Milton Glaser e Steven Heller bocciano il nuovo logo di Firenze. Ecco la videointervista di Artribune al celebre creatore di I❤NY
Che fosse stato concettualmente mal ideato il bando dello scorso anno per la creazione del brand di Firenze, Milton Glaser già ce lo aveva detto all’epoca, quando nessun vincitore era ancora stato proclamato, anzi, per l’esattezza nemmeno la giuria era stata ancora proclamata. In realtà, consapevole di questo, lui aveva già paventato un risultato mediocre. […]
Che fosse stato concettualmente mal ideato il bando dello scorso anno per la creazione del brand di Firenze, Milton Glaser già ce lo aveva detto all’epoca, quando nessun vincitore era ancora stato proclamato, anzi, per l’esattezza nemmeno la giuria era stata ancora proclamata. In realtà, consapevole di questo, lui aveva già paventato un risultato mediocre. E dopo qualche mese (necessario per visionare i 5mila progetti sottoposti sulla piattaforma online Zooppa), il verdetto finale ha infatti lasciato gran parte dell’opinione pubblica insoddisfatta. Di recente anche il vice sindaco di Firenze Dario Nardella si è pronunciato dicendo che il simbolo scelto non lo faceva impazzire, e che comunque nessuno avrebbe toccato il celebre giglio. Nel frattempo, l’opinione di Milton Glaser ha rasserenato tutti gli addetti al settore che avevano fatto le proprie sane e motivate critiche all’operazione lanciata a luglio e conclusasi ad ottobre.

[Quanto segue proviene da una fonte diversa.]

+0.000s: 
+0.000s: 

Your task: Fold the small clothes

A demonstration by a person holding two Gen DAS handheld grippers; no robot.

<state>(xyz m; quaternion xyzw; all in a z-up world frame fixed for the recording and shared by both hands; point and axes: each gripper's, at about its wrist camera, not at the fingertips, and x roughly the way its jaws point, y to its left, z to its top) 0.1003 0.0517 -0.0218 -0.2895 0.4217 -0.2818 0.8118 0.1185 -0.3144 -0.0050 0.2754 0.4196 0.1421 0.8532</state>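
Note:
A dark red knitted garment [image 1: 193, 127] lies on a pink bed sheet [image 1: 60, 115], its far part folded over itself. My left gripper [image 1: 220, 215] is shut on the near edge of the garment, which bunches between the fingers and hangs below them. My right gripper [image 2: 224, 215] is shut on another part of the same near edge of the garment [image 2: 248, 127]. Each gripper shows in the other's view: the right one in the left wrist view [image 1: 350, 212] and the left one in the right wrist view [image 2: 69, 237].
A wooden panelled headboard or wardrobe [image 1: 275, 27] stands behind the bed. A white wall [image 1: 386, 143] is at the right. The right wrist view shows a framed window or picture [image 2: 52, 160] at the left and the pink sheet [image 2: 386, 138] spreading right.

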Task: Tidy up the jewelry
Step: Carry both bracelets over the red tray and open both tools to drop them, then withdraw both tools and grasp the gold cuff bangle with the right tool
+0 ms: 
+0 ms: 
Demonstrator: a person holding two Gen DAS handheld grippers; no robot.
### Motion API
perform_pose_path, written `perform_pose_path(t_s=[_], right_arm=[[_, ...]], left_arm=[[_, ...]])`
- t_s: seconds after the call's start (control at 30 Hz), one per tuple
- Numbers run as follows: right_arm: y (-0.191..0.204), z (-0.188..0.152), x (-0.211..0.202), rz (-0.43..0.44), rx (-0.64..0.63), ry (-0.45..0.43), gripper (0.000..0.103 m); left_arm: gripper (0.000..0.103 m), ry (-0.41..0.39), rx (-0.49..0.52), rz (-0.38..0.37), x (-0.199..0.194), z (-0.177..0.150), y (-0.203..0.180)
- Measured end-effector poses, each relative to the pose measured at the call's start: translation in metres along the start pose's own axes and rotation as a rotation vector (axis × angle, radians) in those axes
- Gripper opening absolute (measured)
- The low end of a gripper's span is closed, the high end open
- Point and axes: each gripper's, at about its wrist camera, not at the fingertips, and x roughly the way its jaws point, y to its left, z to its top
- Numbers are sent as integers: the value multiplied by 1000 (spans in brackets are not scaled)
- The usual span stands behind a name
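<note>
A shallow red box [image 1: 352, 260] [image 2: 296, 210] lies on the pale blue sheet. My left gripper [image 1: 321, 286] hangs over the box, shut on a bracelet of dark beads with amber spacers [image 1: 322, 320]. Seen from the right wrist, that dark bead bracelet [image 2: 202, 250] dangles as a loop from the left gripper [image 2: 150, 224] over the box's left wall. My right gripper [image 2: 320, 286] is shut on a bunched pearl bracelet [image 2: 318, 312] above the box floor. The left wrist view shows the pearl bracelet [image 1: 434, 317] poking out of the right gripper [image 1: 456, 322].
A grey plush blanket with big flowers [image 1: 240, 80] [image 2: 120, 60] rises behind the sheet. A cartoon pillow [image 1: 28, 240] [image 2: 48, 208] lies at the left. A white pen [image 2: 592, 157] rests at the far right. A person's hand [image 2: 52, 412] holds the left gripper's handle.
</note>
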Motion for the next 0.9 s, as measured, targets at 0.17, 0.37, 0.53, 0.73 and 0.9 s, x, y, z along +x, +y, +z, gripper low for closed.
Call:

I❤NY era stato il modello a cui il bando si era appellato come principio ispiratore, ma il creatore del celeberrimo logo della Grande Mela commenta cosi: “La prima domanda che occorre fare è: quale è il fine per l’identità di una città. Il fine è elevare la città nella coscienza delle persone in una maniera che sia memorabile, in modo tale che la prossima volta che vedranno questa rappresentazione, la ricorderanno. Purtroppo quello che è stato fatto è perfettamente dimenticabile, infatti dopo che l’hai visto non te lo ricordi più. Non è un marchio, è uno piccolo poema, e come tale dovrebbe essere una antologia di poesia, che va bene, ma come marchio che rappresenta la città e totalmente inadeguato. In aggiunta, quello che vuoi che accada quando guardi ad una identity è avere affezione per un’istituzione, il più importante compito per un trade mark, è far sentire lo spettatore affezionato a cosa si rappresenta. Qui non puoi avere nessuna affezione, perchè non sai cosa vuole dire. Inoltre, è copiato da un preesistente marchio di un’altro luogo. La combinazione non solo è inadeguata, e non serve i suoi fini, ma è anche un plagio… Si sta parlando di una delle più grandi città, istituzioni, simboli nel mondo, non si sta parlando del New Jersey, si parla di Firenze! E Firenze deve essere espressa in un modo che esprima la propria importanza nella storia della civilizzazione, mentre qua tutto quello che abbiamo è un lavoro che banalizza la città, che la rende meno importante di quello che è, e la fa sembrare come una qualsiasi altra piccola città che aspiri ad essere significativa. La cosa è stata diretta cosí male che è impossibile capire come si sia arrivati a questo punto. Ma si sapeva fin dall’inizio, quando hai mille idee, non ci sono possibilità che la migliore venga selezionata. Non puoi selezionare il migliore tra mille di nulla!“.
A pronunciarsi sulla questione, oltreoceano ci ha pensato anche il grande Steven Heller, con un post ben articolato sull’Atlantic, citando le opinioni di Glaser espresse nell’intervista realizzata lo scorso anno con lui. Per adesso si attendono sviluppi e prese di posizione da parte della nuova amministrazione cittadina (le elezioni infatti si terranno a maggio), intanto occorre sperare che chi di dovere tenga di conto sia l’opinione pubblica (ben schierata in rete), che l’opinione degli esperti di comunicazione che hanno chiaramente e ripetutamente espresso il proprio parere e che hanno tentato di dialogare con le istituzioni prima che si ottenesse questo esito assai discutibile (in primo luogo perchè la somiglianza con il logo di Praga ha dato da pensare a tutti, e poi perchè la cosiddetta democraticità del sistema adottato ha invece finito per favorire chi conosceva le dinamiche e i desideri delle istituzioni coinvolte nelle decisioni). Occorre insomma indagare sulle responsabilità delle scelte operate, cosa ne pensa ad esempio l’ex sindaco ed ormai primo ministro?